JBL L88PLUS
jbl4320

私が会社に入った1970年代初め、スタジオをはじめとしてカッティングルーム、編集室(テープを切り貼り編集する部屋)など、社内はどこを見てもJBLのスピーカーばかりでビックリした。置かれていたのは1971年に発表されたモニタスピーカーJBL4320だった。
低域は38cmウーファーの2215B、中高域はドライバーの2420にホーンレンズ2391(前面に11枚の傾斜プレートで音を拡散)を組み合わせ、バスレフの箱に入った2ウェイのモデルだ。一般用の同等品は低域:
LE15A・中高域:LE85+HL91の組み合わせになる。
放送局では依然アルテック604E同軸型ユニット+612Aエンクロージャーがスタジオで頑張っていたが、アルテックとともに60年代羽振りの良かったタンノイはプロの現場ではほとんど姿を見かけなかった。社内でタンノイといえば、作家室と呼ばれていた試聴室兼会議室に、レクタンギュラーヨークがポツンと置かれているだけ。

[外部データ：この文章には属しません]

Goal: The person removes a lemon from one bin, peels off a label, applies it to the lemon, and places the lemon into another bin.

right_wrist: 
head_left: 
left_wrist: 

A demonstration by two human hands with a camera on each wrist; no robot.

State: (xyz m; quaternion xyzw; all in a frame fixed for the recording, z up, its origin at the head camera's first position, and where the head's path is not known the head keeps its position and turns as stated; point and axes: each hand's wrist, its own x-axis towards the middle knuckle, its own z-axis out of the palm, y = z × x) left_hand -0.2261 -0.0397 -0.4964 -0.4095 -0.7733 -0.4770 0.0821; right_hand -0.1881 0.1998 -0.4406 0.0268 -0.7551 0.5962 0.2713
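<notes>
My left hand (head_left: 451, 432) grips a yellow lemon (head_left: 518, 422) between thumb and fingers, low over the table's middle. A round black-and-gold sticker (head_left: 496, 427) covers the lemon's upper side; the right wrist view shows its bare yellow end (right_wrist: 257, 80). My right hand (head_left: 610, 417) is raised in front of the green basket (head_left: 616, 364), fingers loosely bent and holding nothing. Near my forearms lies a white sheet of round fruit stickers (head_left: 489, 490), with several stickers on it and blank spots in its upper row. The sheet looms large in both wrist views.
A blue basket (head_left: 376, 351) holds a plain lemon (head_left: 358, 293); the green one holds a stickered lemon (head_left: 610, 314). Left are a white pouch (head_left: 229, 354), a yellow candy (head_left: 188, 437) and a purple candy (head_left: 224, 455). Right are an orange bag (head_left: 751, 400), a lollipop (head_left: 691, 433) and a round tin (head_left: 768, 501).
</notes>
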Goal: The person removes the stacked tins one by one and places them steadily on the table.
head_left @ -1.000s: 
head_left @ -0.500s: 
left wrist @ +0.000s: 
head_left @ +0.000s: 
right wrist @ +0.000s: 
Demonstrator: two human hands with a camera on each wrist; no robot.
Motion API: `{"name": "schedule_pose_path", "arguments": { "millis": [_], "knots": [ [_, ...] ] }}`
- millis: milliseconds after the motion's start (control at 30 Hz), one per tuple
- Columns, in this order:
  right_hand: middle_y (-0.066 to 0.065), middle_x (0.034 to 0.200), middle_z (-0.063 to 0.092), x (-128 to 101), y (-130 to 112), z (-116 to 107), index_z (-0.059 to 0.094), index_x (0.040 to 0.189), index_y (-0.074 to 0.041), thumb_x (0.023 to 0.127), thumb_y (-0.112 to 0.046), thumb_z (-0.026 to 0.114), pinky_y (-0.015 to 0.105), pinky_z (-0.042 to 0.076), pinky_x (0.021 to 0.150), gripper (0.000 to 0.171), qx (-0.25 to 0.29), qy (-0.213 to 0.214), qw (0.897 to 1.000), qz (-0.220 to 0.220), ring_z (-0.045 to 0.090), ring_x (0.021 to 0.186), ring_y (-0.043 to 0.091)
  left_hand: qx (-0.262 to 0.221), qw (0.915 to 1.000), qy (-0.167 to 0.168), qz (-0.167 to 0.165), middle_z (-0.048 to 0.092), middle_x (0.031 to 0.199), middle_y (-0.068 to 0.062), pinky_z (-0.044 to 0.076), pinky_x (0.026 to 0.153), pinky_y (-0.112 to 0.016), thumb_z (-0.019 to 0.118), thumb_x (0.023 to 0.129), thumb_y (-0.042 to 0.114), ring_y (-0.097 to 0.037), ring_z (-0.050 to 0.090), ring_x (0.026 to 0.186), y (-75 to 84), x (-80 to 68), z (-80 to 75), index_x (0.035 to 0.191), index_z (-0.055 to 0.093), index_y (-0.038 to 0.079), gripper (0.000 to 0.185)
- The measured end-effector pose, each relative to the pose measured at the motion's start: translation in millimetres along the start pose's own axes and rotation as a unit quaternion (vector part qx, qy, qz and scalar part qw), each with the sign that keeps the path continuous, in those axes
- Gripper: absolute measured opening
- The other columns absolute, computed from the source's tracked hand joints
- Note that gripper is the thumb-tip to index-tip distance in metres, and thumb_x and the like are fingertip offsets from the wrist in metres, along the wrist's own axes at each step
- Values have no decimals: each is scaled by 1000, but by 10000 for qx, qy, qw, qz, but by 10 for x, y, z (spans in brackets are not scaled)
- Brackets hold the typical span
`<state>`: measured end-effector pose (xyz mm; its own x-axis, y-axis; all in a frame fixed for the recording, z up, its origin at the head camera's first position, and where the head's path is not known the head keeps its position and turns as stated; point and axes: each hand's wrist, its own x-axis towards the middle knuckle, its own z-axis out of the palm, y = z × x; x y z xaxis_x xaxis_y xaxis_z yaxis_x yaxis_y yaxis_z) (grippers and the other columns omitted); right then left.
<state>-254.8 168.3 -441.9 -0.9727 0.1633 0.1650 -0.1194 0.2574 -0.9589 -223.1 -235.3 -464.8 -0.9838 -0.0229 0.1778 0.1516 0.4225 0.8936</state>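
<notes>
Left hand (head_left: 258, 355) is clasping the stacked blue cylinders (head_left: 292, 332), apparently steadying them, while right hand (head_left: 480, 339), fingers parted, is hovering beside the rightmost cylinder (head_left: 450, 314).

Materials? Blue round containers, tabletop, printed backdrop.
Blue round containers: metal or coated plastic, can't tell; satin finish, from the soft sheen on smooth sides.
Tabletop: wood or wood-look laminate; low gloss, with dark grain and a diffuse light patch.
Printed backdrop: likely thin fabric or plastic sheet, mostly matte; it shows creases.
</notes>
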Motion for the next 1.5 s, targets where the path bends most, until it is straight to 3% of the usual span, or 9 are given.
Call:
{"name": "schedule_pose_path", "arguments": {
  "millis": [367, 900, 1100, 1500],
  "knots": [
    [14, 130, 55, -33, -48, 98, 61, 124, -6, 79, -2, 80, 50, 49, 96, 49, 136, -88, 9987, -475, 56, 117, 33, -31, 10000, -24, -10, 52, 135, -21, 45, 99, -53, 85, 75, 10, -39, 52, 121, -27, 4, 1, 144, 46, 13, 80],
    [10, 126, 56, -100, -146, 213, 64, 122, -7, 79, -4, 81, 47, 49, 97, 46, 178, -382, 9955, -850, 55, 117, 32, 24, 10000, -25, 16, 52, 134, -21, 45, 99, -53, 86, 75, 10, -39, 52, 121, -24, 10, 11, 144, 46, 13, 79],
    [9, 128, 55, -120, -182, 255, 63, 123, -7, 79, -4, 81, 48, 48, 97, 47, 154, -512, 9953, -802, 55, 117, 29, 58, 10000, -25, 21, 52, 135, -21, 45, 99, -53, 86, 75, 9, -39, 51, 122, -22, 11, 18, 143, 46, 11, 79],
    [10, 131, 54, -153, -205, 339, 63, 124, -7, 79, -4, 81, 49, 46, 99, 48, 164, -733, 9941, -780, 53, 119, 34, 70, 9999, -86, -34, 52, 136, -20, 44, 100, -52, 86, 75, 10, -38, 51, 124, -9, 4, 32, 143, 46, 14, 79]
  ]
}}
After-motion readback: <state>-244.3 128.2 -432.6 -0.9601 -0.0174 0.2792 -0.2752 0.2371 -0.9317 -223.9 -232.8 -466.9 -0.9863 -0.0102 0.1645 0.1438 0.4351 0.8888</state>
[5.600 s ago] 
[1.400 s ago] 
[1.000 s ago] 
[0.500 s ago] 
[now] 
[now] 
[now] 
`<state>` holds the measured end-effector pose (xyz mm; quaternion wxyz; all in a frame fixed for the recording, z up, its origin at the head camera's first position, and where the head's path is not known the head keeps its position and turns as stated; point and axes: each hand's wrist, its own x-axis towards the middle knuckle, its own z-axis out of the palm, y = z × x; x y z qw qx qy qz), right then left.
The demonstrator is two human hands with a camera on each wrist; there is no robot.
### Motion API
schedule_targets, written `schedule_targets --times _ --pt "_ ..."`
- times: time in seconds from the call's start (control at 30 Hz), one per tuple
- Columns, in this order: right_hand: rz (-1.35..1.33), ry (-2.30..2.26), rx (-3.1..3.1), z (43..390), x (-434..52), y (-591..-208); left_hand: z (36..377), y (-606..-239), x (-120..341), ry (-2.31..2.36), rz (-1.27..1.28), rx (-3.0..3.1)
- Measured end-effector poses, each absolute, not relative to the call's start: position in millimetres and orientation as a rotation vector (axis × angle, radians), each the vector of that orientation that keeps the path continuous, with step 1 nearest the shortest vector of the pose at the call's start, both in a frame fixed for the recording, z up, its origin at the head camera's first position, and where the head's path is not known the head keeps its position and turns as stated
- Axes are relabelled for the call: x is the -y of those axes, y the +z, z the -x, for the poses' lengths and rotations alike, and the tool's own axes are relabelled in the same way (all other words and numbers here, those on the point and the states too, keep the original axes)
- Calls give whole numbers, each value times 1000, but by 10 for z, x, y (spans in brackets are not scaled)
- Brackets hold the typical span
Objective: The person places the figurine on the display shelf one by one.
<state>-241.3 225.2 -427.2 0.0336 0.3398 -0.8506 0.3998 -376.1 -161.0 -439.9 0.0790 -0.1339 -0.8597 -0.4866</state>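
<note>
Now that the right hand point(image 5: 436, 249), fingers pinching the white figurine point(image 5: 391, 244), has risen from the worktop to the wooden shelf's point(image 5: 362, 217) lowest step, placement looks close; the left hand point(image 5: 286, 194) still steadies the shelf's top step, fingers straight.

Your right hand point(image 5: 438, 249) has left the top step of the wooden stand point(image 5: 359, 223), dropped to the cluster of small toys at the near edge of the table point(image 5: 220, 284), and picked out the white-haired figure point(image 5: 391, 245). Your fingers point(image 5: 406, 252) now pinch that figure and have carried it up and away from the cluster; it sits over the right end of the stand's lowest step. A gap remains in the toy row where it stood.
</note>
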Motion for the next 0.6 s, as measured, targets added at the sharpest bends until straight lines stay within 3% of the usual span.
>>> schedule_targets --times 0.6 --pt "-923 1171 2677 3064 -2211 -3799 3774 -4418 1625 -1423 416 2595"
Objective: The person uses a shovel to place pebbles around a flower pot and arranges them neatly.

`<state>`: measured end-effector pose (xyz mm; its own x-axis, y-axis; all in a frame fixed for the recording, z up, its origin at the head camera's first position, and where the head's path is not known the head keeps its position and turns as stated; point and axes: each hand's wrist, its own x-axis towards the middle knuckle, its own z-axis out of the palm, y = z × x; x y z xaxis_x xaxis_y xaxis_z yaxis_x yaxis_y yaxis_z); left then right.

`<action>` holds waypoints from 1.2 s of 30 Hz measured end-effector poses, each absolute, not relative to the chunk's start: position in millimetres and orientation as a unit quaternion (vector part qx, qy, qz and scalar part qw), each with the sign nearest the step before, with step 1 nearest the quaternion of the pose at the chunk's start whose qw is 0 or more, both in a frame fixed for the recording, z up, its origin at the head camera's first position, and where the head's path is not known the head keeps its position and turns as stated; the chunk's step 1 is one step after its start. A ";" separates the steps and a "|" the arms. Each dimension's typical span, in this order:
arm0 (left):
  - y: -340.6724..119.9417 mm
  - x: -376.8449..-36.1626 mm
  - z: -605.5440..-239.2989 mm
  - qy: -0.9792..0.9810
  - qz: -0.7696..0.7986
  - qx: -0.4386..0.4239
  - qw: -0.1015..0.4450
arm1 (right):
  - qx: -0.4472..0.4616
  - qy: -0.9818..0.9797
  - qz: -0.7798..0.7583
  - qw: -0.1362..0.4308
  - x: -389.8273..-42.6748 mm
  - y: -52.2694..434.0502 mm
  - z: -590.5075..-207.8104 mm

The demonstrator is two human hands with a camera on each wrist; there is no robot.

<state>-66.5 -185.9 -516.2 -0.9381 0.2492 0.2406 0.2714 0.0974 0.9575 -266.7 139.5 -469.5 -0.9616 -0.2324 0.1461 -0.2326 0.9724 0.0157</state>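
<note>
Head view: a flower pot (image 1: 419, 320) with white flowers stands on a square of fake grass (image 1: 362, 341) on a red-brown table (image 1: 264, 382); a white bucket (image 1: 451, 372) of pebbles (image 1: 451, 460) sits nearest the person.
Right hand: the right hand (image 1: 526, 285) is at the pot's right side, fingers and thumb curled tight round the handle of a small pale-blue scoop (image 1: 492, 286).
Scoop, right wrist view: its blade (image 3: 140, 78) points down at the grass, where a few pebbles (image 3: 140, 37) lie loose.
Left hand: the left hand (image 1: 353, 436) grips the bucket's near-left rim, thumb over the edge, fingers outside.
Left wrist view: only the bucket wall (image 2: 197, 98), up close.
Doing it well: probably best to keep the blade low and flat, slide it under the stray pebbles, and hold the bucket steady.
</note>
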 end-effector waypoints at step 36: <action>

70年代半ばにかけてJBLは一般用スピーカーにも積極的だった。丁度オーディオがブームになってきた頃で、JBLは家庭用でも人気ブランドとなった。特に2ウェイタイプのL26 JBL Decadeはお手ごろなサイズと価格でヒットモデルとなった。JBLにしては小さいブックシェルフタイプで、一組10数万円で購入できた。私も周りにはずいぶん購入を勧めたが、結局自分で買ったのはJBL L88Plusだった。30cmウーファーを搭載した2ウェイタイプの小型システム。高域にはL26 と同じ3.6cmコーン型トゥイーターであるLE25-1を搭載していた。別売りで12.5cmスコーカーとネットワークで構成されたM12 Expander Kitが用意され、キットを組み込むことで3ウェイの「L100 センチュリー」になる。
小型モニタスピーカーJBL4311の家庭用モデルがL100だ。エンクロージャーのフロントバッフルに貼られた目隠し板を外し、このキットを組み込むことで3ウェイシステムとして構成できるというのが気に入った。
部屋が6畳フローリングで低音のコントロールに苦しんだが、プリメインアンプをラックスのL-507からアキュフェイズE-303に変えてからようやく納得のいく設定が出来るようになった。
JBL L88Plus

1970年代はJBLの一人勝ちだったと思うのは私だけだろうか。70年代末からバブルにかけてJBL4320後継の大型モニタスピーカーが次々と一般家庭にまで入り込んで行った。